El proceso de destrucción eficiente de restos celulares influye directamente en la prevención de enfermedades inflamatorias, según expuso el CSIC. La acumulación de fragmentos celulares en órganos como el intestino, los pulmones y las articulaciones puede inducir procesos inflamatorios vinculados a afecciones como la colitis, la artritis o diferentes formas de alergias respiratorias. Además, la desregulación de la apoptosis, el mecanismo por el cual una célula determina su eliminación, se relaciona con la aparición de cánceres y patologías neurodegenerativas, según consignó Science Advances, medio en el que se publicó la investigación.

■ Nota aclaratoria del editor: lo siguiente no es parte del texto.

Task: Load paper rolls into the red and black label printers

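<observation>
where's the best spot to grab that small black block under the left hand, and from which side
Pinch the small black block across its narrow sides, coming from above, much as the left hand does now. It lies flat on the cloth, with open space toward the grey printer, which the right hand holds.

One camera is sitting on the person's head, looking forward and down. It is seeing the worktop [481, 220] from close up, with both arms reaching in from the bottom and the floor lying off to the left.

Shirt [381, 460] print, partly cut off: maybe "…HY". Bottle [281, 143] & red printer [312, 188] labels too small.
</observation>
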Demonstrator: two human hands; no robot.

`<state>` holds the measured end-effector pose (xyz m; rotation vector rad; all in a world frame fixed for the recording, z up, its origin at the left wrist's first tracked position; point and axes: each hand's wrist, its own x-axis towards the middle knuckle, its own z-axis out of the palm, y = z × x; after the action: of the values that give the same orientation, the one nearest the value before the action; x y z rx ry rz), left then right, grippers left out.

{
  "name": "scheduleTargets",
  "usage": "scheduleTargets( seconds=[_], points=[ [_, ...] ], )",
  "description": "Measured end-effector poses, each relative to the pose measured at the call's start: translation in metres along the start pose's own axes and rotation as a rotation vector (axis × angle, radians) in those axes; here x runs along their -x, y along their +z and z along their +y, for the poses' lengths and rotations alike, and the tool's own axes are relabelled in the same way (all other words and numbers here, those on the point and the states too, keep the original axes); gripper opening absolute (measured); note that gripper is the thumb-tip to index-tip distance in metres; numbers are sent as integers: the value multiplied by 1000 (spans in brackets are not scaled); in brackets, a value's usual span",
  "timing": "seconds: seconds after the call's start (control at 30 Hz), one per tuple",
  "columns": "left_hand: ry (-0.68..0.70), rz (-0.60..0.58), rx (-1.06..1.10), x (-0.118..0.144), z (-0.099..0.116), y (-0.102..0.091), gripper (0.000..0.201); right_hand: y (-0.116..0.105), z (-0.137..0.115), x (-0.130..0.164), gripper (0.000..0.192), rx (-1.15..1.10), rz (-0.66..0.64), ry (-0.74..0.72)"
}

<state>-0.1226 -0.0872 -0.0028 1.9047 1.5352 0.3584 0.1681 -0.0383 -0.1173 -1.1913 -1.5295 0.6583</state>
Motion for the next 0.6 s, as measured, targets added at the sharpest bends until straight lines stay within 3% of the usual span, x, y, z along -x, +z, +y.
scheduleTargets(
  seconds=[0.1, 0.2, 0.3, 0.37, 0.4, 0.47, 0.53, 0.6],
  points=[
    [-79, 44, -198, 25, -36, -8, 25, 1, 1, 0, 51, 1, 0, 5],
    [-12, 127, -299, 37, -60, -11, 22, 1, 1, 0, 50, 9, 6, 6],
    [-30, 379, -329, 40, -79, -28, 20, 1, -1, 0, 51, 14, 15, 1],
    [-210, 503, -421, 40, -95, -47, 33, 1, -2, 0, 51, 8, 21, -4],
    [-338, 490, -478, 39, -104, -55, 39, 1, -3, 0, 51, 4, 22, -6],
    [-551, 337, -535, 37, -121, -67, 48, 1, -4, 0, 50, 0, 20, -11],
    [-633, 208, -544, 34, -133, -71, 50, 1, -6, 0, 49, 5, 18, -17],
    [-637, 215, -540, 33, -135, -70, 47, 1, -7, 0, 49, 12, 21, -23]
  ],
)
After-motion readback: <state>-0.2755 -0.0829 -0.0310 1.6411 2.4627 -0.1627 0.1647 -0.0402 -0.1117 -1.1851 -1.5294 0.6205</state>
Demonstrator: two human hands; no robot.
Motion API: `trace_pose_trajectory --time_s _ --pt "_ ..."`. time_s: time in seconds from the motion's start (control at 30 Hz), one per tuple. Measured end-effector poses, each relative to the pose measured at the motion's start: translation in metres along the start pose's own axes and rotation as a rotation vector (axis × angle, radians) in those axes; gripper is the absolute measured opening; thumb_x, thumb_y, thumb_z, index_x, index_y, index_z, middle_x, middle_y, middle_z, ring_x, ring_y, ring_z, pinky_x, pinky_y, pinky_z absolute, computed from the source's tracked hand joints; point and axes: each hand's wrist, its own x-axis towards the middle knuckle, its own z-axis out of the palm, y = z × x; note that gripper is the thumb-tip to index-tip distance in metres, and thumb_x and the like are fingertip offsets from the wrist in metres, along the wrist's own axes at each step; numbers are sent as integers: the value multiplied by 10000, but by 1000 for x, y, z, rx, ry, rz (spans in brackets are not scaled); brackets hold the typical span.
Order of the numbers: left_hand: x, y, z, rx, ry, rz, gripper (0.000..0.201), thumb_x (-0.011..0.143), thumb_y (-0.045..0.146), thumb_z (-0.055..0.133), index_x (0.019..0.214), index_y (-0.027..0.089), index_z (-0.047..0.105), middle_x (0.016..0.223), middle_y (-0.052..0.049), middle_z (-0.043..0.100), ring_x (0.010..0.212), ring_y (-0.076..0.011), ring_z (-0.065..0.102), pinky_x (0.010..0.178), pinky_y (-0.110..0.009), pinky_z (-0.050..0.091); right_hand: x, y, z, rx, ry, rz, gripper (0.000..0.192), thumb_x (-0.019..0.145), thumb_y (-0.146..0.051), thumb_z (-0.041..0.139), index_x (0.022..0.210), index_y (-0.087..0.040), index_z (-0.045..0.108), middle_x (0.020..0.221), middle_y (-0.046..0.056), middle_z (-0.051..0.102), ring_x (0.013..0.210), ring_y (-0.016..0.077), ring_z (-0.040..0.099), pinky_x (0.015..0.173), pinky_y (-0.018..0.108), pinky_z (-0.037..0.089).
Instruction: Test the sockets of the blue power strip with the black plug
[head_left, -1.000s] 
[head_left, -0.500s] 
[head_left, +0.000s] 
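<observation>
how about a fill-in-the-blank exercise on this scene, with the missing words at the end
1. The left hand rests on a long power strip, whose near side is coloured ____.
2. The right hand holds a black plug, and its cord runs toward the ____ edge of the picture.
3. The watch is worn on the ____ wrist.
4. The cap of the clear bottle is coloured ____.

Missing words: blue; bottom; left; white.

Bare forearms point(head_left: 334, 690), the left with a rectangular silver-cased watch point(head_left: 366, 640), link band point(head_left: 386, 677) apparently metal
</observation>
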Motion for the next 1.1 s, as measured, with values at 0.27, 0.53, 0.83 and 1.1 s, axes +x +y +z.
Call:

El CSIC destaca que el hallazgo tiene relevancia potencial para el desarrollo de terapias destinadas a mejorar la función fagocítica en situaciones donde los residuos celulares se acumulan y contribuyen al deterioro tisular o a la enfermedad. Los investigadores consideran que este conocimiento abre la puerta a futuras intervenciones clínicas enfocadas no solo en el tratamiento de la inflamación, sino también en la prevención de enfermedades cuyo origen se asocia a la acumulación inepta de células muertas o defectuosas.

A lo largo de la investigación, el equipo observó que la eliminación activa de células muertas es esencial tanto en organismos adultos como en etapas embrionarias. El CSIC detalló que este proceso biológico esencial sostiene la homeostasis y protege los tejidos frente a la inflamación crónica, subrayando el valor de observar fenómenos celulares directamente en tejidos vivos. La información obtenida permite conocer con mayor precisión cómo las células mantienen el equilibrio al eliminar residuos a ritmos adecuados y en cooperación con sus vecinas.

El CSIC informó que millones de células mueren diariamente en los organismos, ya sea por renovación natural o debido a defectos que impiden su funcionamiento. El correcto reciclaje y eliminación previene la activación de vías inflamatorias. Cuando la acumulación de restos se prolonga, el riesgo de mecanismos inflamatorios persistentes y la progresión hacia enfermedad resulta elevado.

Estudios previos trasladaban las conclusiones de sistemas simplificados de cultivo a la biología real de los tejidos, pero esta investigación —dirigida por Hoijman y Poon— demuestra la necesidad de analizar estos procesos en condiciones orgánicas vivas. Gracias a ello, los investigadores citados por el CSIC avanzan en la descripción de las estrategias celulares de cooperación y fragmentación que anticipan la ingestión de residuos, lo que a su vez permite un mayor entendimiento de los mecanismos que sostienen la salud de los tejidos y la estabilidad del ambiente celular.

Finalmente, el equipo investigador, según reportó el CSIC, plantea como línea prioritaria continuar explorando y caracterizando los mecanismos celulares implicados en la fragmentación y eliminación de células defectuosas. Estos trabajos podrán orientar el desarrollo de opciones terapéuticas capaces de reforzar la capacidad del cuerpo para reciclar y gestionar su propia carga celular, con miras a controlar o prevenir enfermedades donde el acopio anómalo de restos celulares conlleva consecuencias patológicas.